* _What you are asked to do_
For every line in the entries that contains "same", show the whole line.

* _Dataset records_
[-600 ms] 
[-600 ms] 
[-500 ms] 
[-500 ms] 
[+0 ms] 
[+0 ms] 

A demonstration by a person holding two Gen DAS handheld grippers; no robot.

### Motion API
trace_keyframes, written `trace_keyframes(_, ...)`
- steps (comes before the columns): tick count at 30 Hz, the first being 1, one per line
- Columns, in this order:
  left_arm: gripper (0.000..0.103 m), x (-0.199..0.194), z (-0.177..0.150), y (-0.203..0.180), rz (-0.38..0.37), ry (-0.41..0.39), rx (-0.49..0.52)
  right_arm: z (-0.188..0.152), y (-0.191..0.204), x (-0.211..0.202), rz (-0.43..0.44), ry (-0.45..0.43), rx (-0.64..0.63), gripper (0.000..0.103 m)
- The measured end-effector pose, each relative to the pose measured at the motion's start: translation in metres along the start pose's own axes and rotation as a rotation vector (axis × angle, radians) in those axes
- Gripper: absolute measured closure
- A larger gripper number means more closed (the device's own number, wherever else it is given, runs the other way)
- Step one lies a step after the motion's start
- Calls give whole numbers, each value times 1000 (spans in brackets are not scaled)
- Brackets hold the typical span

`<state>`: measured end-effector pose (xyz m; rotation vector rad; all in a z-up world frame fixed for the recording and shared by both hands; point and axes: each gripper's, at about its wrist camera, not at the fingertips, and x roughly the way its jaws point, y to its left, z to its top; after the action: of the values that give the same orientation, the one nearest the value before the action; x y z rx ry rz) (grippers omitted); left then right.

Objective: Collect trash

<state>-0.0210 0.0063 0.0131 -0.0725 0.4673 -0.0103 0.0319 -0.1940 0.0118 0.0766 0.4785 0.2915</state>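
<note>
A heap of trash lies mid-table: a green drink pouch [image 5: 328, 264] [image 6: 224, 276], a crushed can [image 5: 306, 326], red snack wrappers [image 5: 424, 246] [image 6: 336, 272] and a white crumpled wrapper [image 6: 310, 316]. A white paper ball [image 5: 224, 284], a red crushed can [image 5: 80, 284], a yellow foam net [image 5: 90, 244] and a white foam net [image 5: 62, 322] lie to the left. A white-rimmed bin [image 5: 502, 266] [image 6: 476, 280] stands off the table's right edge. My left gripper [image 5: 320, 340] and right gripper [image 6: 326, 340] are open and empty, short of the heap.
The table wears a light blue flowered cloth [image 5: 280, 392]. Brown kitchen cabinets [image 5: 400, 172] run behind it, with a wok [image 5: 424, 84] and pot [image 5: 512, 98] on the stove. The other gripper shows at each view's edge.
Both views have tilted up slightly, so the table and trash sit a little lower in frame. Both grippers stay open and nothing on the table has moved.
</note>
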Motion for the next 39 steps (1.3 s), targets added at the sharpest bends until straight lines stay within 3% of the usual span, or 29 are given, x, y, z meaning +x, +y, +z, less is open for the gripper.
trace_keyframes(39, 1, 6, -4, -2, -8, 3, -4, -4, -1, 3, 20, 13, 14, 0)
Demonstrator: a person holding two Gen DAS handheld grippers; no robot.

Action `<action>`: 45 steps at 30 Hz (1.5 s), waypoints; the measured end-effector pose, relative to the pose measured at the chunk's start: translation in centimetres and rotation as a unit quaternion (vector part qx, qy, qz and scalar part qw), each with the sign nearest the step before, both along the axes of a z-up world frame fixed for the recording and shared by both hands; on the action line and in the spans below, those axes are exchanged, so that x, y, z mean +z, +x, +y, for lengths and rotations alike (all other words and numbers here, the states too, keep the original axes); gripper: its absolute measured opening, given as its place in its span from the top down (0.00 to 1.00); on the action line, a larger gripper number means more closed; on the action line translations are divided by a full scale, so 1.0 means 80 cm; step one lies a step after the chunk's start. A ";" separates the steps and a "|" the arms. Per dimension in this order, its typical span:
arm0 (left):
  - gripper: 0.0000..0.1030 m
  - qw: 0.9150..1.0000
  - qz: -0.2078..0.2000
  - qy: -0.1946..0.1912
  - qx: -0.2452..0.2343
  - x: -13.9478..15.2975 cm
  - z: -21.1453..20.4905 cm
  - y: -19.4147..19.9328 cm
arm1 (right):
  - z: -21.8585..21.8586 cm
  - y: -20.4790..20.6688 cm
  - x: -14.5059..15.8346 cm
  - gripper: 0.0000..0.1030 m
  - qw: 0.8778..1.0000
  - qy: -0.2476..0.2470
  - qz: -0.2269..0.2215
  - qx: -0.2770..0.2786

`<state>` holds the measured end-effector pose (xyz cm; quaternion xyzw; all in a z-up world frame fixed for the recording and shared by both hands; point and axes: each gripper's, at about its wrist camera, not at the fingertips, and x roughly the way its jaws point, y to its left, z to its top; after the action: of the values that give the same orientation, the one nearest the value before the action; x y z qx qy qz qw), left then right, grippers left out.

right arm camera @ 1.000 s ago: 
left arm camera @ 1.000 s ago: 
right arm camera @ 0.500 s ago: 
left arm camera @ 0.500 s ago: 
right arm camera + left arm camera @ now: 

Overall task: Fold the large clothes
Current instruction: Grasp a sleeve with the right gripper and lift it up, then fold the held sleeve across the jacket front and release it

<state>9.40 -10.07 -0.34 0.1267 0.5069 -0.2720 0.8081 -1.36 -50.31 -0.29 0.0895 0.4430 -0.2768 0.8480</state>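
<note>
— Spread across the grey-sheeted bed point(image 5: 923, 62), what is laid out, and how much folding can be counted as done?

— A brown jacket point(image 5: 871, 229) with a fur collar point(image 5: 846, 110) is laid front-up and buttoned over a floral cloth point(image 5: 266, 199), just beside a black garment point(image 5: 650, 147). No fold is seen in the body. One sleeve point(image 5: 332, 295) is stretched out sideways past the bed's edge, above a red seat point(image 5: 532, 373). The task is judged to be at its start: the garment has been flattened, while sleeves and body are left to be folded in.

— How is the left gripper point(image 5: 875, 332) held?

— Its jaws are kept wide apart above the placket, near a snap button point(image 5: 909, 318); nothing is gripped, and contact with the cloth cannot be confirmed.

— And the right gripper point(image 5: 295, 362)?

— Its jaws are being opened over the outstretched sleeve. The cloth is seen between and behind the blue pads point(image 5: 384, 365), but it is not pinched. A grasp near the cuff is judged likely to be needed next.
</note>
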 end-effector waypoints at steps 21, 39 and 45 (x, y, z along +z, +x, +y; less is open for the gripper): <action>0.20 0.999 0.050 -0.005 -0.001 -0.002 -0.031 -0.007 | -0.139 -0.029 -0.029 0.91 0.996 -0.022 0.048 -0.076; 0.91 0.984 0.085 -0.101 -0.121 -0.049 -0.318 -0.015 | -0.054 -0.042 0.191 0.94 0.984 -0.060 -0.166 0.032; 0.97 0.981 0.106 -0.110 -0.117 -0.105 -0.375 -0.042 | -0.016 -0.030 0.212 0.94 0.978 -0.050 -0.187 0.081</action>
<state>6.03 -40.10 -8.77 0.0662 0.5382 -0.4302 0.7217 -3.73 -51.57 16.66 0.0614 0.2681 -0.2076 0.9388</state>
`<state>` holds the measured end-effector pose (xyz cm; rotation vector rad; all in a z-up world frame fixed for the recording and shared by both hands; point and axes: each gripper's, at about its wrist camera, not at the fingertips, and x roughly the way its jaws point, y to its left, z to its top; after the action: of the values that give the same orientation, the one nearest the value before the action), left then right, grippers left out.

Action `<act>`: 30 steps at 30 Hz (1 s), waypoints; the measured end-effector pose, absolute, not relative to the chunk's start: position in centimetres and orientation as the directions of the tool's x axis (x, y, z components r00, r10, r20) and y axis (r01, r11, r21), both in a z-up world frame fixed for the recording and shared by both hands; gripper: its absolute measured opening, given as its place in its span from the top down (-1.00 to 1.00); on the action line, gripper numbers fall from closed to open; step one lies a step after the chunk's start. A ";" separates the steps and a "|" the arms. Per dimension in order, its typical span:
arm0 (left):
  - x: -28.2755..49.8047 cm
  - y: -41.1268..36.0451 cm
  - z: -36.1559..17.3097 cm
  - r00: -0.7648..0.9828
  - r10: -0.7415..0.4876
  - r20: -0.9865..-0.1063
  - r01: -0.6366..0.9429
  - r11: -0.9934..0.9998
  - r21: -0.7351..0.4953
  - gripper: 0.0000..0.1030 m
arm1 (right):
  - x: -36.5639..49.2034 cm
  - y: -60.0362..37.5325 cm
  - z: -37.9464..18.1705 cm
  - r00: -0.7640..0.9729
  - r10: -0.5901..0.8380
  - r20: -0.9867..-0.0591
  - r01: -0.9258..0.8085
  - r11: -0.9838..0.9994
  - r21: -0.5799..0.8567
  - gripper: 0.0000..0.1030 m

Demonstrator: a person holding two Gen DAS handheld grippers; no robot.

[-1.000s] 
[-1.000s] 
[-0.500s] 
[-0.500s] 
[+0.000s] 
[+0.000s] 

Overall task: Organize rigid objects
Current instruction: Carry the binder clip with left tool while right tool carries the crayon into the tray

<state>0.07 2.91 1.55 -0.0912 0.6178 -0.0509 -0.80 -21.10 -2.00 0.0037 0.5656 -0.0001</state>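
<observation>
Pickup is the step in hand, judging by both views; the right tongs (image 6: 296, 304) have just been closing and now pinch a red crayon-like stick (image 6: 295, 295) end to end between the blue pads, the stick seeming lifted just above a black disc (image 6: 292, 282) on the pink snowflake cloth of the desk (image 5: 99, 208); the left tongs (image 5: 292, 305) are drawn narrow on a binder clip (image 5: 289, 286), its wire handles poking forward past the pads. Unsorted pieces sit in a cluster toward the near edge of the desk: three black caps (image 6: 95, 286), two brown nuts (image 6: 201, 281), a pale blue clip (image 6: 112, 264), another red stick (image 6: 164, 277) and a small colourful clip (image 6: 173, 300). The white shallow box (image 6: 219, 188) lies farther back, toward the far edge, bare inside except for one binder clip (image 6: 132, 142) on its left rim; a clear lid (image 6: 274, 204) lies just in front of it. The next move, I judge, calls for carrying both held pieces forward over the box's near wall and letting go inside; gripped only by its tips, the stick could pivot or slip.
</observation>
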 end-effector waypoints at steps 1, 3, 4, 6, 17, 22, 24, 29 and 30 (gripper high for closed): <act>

* _Solution to this task_
`<state>`: measured end-effector pose (xyz m; rotation vector rad; all in a z-up world frame fixed for the recording and shared by both hands; point and axes: each gripper's, at about its wrist camera, not at the fingertips, and x roughly the way its jaws point, y to its left, z to its top; after the action: of the values that give the same orientation, the one nearest the value before the action; x y z rx ry rz) (grippers omitted); left then right.
`<state>` holds the measured end-effector pose (xyz cm; quaternion xyzw; all in a z-up world frame fixed for the recording and shared by both hands; point and axes: each gripper's, at about its wrist camera, not at the fingertips, and x roughly the way its jaws point, y to its left, z to its top; after the action: of the values that give the same orientation, the one nearest the value before the action; x y z qx qy qz qw), left then right, grippers left out.
`<state>` holds the measured end-effector pose (xyz cm; rotation vector rad; all in a z-up world frame fixed for the recording and shared by both hands; point and axes: each gripper's, at about its wrist camera, not at the fingertips, and x roughly the way its jaws point, y to its left, z to its top; after the action: of the values that give the same orientation, the one nearest the value before the action), left then right, grippers left out.

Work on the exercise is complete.